__To do__
Read the records and gather each line that includes "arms".

__Task data__
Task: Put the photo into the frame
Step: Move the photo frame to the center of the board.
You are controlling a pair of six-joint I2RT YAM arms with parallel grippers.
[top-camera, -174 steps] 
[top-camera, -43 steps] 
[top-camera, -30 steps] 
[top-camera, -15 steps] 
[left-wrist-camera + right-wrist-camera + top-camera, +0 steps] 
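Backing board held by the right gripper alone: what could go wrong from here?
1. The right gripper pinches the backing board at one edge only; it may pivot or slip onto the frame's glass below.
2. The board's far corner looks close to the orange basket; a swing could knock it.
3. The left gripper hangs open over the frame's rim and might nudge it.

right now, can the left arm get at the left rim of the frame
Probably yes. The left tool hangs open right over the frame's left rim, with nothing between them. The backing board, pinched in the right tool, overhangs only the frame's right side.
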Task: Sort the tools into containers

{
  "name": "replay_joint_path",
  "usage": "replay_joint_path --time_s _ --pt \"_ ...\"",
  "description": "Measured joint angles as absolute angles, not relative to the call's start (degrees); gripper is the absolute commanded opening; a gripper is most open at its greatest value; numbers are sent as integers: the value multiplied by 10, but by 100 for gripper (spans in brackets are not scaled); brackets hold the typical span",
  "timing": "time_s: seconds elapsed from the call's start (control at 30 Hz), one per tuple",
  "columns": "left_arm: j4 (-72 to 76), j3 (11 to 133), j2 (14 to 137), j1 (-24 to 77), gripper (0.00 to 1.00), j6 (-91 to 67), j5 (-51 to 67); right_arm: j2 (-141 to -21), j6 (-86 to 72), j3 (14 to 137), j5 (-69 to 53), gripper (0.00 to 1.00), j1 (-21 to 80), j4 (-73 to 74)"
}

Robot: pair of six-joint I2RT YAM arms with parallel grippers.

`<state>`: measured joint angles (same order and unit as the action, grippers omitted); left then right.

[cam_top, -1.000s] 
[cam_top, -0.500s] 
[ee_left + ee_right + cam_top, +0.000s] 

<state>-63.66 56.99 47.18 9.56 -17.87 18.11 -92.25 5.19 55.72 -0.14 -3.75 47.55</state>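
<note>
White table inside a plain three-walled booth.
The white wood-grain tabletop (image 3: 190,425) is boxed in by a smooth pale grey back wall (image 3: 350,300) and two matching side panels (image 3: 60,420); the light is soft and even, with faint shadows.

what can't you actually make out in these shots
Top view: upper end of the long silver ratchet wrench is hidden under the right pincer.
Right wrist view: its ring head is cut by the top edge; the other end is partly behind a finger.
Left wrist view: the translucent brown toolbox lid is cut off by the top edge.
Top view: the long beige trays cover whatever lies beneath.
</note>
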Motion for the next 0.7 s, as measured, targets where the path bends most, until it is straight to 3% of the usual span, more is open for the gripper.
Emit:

__Task solution__
You are controlling a pair of six-joint I2RT YAM arms with parallel grippers.
Robot: pair of six-joint I2RT YAM arms with parallel grippers.

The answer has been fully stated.